The medical subspecialty of pediatric rheumatology has grown steadily in recent years amid efforts to shine a light on the field, but a shortage remains critical as more veterans get closer to retirement age.
A scarcity in some parts of the United States means children with rheumatic diseases often travel long distances to be treated for their illnesses.
Access to a pediatric rheumatologist in most states is a challenge and limits the medical options for the more than 300,000 children that the Centers for Disease Control and Prevention (CDC) estimates nationwide are afflicted with arthritis and other rheumatic conditions. Several states have fewer than two board-certified pediatric rheumatologists who treat patients, according to the Arthritis Foundation (AF). Eight states—Alaska, Idaho, Montana, Nevada, North Dakota, South Dakota, West Virginia, and Wyoming—have none, says Michael Henrickson, MD, clinical director in the division of rheumatology at Cincinnati Children’s Hospital Medical Center.
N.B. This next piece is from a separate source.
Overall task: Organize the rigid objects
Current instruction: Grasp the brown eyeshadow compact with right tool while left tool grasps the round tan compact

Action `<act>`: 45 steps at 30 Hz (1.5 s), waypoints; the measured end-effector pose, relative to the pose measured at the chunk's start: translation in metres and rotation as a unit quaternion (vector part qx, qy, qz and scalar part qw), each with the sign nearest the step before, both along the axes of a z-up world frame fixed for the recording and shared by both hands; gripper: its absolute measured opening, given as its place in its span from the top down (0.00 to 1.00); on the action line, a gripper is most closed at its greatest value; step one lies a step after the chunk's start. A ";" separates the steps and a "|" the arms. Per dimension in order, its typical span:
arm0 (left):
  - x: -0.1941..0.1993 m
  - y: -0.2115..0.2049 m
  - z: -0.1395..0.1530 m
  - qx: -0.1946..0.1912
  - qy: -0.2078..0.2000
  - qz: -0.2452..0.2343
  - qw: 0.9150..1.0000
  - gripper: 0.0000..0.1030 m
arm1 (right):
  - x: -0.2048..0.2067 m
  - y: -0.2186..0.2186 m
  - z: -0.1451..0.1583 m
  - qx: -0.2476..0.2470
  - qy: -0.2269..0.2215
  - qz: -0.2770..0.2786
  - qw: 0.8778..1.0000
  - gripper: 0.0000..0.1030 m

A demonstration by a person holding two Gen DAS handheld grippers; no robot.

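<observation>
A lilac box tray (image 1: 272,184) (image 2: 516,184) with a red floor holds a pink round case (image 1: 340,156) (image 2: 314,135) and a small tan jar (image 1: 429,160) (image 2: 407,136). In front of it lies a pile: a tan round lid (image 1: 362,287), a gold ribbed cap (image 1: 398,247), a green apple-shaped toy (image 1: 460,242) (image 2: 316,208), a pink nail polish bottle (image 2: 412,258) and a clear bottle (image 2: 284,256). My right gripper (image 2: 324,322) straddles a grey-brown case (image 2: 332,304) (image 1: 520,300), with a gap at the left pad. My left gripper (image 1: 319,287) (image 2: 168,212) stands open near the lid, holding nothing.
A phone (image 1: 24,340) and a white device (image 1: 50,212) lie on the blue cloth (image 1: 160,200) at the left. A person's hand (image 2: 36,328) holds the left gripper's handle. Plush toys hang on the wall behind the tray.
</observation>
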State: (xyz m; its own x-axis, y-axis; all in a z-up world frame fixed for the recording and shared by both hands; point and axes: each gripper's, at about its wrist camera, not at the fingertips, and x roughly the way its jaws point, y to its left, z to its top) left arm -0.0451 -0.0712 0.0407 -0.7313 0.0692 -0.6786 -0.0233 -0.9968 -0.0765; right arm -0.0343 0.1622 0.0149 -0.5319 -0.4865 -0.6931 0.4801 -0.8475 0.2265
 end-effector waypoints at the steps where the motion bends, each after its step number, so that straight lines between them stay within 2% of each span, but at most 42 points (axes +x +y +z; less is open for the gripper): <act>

Board certification for pediatric rheumatology began in 1992 and, some two decades later, there are between 280 to 300 board-certified pediatric rheumatologists in the United States, based on data from the American Board of Pediatrics (ABP), the American Medical Association, and the AF. The majority are based in academic centers and clustered in larger, more populated cities, says Emily von Scheven, MD, professor of pediatrics and division chief of pediatric rheumatology at the University of California, San Francisco. Some split their time between research and clinical practice.
A closer look at the numbers reveals an even starker picture. Do the math when you count board-certified certified pediatric rheumatologists and it becomes clear that not all are practicing clinicians, says Dr. Henrickson, who researches and writes about pediatric rheumatology workforce issues.
“Many of the board-certified pediatric rheumatologists live overseas (and may not be American citizens), are full-time bench research scientists, are employed full time in industry positions with pharma companies, or are retired,” Dr. Henrickson noted in an e-mail.
Populations and Geography
Of the many medical centers in Chicago, three have pediatric rheumatologists, but it is still difficult to get coverage for the whole state of Illinois, says Marisa Klein-Gitelman, MD, head of the rheumatology division at Children’s Memorial Hospital and assistant professor at Northwestern University Feinberg School of Medicine in Chicago. Her medical center recruited more faculty members to improve care and reduce wait time for appointments.
The situation is similar—or in some cases worse—in other states. Texas has a large population and not enough pediatric rheumatologists for children who need treatment, says Dr. Klein-Gitelman, who chairs the ACR Special Committee on Pediatric Rheumatology.